1. To demonstrate the beneficial effects of thrice weekly SQ rGH Rx on growth in children on HD
2. To demonstrate the beneficial effects of thrice weekly SQ rGH Rx in terms of improved lean body mass, nutritional status and quality of life in children on HD

Study Design:

1. Study group - Provision of standard weekly dose of SQ rGH (0.35 mg/kg/week divided into 3 doses, each dose being given at the conclusion of dialysis therapy) for up to 2 years to growth retarded (Height SDS \< -1.88 or Height velocity \< -1.88 SD) children receiving HD who are naïve to rGH or who have not been on rGH for at least 12 months. Inclusion criteria are: medically cleared for SQ rGH Rx (14); growth potential based on Tanner stage 1 with open epiphyses on Bone Age radiographs (Bone age \< 12 years); expected to require HD for at least 6 more months; at least 6 months of standardized historical pre-study anthropometric data (including stadiometer height). Exclusion criteria include all medical factors that indicate that rGH therapy should not be used (14), e.g., poor nutritional status, poorly controlled acidosis, poor dialysis adequacy (defined by Kt/V \< 1.2), poorly controlled renal osteodystrophy (PTH \> 800). Once the complicating factor is addressed and corrected, the child may be considered for the study.
2. SQ rGH to be provided in-center at the conclusion of dialysis session three times weekly for up to 24 months. SQ rGH dose to be adjusted based on dry (euvolemic) weight every month during the intervention.
3. Baseline and monitoring data obtained on each patient on SQ rGH Rx. This will include stadiometer measured height for at least 6 months prior to initiation of SQ rGH Rx to provide important baseline height and growth velocity to be used to determine magnitude of the response.
4. For children with suboptimal response after 6 months of standard SQ rGH Rx dose (annualized growth rate \< 2 cm more than the preceding year), the rGH dose will be increased to 0.70 mg/kg/week divided into 3 doses (similar to the reported "pubertal" dosing regimen used in some GH deficient children).

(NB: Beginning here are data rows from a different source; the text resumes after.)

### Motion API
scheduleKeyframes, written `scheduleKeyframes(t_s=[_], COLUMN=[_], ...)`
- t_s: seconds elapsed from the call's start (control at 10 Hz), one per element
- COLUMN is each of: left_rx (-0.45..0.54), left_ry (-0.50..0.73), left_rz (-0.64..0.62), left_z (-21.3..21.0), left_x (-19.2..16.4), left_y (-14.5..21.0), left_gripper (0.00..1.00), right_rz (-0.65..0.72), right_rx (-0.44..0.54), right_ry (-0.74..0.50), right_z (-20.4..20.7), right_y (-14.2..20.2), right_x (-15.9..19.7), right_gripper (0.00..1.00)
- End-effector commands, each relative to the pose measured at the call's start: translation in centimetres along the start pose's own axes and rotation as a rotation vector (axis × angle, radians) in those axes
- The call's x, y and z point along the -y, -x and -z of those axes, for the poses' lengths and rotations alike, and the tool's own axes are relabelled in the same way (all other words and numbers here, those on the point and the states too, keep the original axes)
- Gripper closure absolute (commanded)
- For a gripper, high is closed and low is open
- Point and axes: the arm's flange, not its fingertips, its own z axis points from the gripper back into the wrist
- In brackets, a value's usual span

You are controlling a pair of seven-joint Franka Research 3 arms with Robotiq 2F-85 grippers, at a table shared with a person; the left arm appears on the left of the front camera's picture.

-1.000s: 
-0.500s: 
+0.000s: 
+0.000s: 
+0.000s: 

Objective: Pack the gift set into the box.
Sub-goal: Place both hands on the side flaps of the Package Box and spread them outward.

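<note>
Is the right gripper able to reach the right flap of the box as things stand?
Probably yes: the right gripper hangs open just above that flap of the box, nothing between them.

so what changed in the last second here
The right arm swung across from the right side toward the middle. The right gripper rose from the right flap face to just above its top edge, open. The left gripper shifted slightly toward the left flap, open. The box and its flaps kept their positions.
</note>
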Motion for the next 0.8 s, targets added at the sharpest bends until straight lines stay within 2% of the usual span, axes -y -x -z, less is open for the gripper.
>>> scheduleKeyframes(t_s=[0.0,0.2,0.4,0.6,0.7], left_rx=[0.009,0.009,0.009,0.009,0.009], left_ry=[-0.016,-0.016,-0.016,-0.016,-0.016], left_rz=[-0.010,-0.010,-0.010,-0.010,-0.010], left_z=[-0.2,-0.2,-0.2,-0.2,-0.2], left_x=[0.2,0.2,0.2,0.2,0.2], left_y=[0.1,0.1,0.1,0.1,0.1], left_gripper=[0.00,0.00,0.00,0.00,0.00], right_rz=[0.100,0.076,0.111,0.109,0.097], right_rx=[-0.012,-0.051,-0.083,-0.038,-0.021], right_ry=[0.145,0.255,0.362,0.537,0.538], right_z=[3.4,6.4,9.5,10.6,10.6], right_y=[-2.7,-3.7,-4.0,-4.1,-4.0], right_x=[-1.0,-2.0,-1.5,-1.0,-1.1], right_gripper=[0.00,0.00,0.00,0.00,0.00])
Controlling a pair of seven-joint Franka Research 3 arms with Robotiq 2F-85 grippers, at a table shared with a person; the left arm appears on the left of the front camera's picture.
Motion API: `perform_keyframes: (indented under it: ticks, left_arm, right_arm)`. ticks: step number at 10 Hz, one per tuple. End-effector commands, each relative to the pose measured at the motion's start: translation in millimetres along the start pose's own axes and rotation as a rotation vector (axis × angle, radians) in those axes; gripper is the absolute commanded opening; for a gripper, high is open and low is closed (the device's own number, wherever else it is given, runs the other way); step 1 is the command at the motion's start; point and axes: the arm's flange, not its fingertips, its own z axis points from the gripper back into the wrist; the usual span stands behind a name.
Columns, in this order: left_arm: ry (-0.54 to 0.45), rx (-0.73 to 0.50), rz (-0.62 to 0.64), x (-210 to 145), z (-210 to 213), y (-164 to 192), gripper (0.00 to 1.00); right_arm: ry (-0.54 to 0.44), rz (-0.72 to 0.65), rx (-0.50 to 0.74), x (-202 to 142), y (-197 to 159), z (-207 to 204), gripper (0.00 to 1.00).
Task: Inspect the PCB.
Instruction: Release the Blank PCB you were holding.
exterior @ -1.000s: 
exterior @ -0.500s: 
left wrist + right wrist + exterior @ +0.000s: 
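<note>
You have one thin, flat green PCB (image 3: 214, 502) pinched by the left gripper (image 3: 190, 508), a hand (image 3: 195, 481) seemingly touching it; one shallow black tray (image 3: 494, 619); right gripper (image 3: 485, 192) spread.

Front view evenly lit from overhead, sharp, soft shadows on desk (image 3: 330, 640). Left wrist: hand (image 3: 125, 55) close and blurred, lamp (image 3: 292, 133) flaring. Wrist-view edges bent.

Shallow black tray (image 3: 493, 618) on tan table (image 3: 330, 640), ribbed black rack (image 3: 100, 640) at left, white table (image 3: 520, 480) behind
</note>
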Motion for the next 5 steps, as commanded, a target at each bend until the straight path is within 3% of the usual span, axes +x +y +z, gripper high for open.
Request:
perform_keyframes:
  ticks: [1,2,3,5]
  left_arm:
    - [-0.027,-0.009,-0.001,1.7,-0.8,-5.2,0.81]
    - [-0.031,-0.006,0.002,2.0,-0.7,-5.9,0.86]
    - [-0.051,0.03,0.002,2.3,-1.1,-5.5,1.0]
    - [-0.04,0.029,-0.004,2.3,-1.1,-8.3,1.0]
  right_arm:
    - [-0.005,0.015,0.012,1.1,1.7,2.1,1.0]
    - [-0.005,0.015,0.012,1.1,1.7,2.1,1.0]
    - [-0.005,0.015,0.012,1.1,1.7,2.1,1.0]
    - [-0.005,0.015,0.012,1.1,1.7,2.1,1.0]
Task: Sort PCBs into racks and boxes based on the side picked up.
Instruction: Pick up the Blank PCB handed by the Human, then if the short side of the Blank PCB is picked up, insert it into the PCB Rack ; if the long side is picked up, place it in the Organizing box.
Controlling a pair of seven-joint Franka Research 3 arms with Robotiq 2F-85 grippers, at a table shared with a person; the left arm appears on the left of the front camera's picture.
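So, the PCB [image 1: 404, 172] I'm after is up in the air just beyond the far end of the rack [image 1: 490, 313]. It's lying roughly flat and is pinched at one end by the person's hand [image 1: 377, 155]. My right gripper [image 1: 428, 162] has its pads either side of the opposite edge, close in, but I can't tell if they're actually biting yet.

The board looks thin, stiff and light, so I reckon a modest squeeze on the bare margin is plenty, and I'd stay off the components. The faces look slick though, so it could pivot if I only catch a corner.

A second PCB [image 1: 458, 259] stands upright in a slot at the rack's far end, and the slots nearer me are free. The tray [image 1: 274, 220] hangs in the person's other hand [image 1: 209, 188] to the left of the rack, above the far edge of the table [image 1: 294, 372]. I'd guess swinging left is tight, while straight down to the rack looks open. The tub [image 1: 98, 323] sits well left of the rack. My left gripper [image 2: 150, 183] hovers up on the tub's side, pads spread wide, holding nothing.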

Baseline data: Height (stadiometer), Weight, BMI, Height SDS, Height velocity SDS (historical past 6 months), Weight SDS, BMI SDS, Hb, BUN, nPCR, serum albumin, serum calcium, serum phosphorus, iPTH, electrolytes, high sensitivity CRP (as a marker of inflammation), dialysis adequacy (defined by single and double pool Kt/V - Kt/V is a unitless number used to quantify hemodialysis and peritoneal dialysis treatment adequacy: K - dialyzer clearance of urea, t - dialysis time, V - patient's total body water; in HD the target is 1.2), IGF-1, IGFBP-3, hip films and bone age (4,5,6,9). In addition, lean body mass/and fat mass will be assessed by DEXA (to standardize the determination of LBM, DEXA to be done mid week, after the dialysis treatment, to avoid the excess fluid commonly present after 2 days off dialysis each weekend) and quality of life will be assessed by the PedsQL 4.0 Generic Core Scales (10). The nutritional parameters that will be determined (wt/ht, ht SDS, BMI, nPCR and serum albumin) represent the currently used assessments of nutrition for these patients and have been validated as best measures of nutrition in children on dialysis (12).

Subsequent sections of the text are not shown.